What to work on: Using the data below, report how many lines hold the word "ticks". Include nothing else in the reply.

Data extracts:
┄┄┄┄┄┄
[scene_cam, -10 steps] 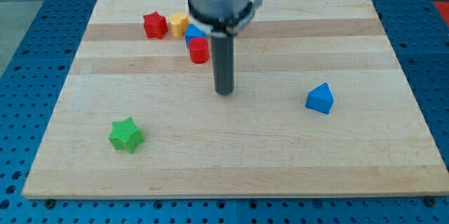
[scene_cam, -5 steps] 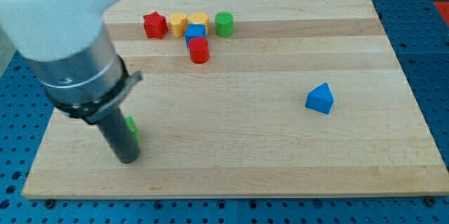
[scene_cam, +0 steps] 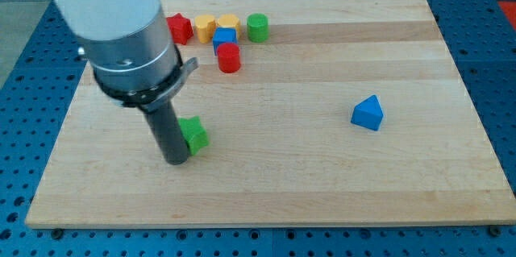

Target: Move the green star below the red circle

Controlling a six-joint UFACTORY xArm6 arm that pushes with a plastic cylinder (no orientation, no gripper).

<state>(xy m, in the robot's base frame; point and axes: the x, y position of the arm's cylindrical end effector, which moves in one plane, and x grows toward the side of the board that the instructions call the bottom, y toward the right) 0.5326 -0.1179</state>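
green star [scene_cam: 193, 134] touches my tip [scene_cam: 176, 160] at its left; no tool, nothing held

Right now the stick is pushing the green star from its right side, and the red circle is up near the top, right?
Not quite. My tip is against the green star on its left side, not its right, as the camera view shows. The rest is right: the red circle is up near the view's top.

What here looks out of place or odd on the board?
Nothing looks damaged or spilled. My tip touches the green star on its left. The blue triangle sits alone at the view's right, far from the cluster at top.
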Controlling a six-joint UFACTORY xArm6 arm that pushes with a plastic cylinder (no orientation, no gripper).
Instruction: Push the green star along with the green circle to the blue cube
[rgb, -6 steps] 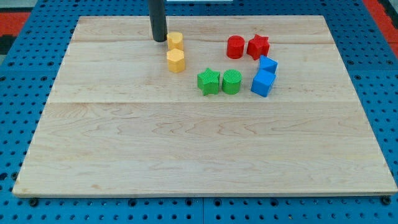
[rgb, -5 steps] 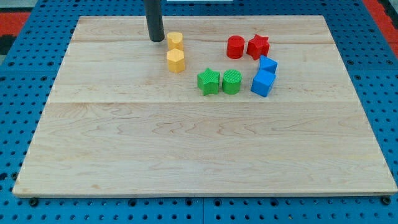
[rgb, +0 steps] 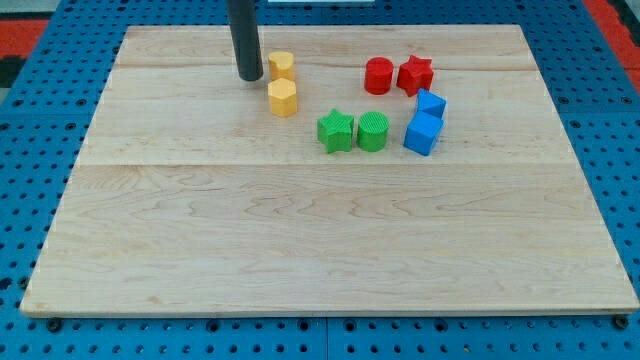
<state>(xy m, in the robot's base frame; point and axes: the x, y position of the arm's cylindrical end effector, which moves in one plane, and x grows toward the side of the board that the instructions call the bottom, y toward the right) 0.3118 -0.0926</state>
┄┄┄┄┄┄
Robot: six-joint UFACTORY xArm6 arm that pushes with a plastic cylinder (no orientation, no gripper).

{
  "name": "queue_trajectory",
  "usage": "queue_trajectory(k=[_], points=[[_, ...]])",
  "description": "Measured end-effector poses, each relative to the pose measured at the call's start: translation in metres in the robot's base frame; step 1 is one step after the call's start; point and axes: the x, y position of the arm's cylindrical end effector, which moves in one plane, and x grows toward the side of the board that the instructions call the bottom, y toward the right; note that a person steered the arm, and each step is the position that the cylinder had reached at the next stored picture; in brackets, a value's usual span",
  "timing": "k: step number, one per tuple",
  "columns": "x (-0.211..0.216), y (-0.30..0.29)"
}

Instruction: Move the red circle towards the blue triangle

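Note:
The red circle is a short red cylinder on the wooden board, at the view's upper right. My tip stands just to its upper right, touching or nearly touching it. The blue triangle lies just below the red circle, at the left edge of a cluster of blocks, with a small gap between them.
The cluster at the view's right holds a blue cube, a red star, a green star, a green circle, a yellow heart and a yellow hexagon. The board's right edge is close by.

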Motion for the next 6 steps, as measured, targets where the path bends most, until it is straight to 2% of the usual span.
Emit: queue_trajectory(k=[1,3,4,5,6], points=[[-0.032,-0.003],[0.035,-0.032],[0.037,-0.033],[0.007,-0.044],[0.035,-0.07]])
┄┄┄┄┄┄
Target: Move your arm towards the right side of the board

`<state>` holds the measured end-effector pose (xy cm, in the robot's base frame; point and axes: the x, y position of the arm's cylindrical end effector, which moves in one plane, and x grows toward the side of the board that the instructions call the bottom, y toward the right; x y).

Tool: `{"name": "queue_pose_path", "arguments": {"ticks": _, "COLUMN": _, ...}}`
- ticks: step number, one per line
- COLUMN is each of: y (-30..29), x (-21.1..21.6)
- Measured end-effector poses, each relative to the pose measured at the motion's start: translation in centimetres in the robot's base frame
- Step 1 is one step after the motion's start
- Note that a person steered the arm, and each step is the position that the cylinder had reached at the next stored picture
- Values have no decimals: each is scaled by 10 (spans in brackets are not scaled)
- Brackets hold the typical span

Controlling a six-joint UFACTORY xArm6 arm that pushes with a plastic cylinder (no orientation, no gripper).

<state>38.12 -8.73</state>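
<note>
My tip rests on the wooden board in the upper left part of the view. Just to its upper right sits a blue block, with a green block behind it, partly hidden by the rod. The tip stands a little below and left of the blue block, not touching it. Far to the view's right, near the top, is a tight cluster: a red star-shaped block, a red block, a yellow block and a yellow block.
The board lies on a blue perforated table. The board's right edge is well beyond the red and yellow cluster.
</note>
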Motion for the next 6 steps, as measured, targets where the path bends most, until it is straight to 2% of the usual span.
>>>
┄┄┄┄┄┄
Solution to this problem: 2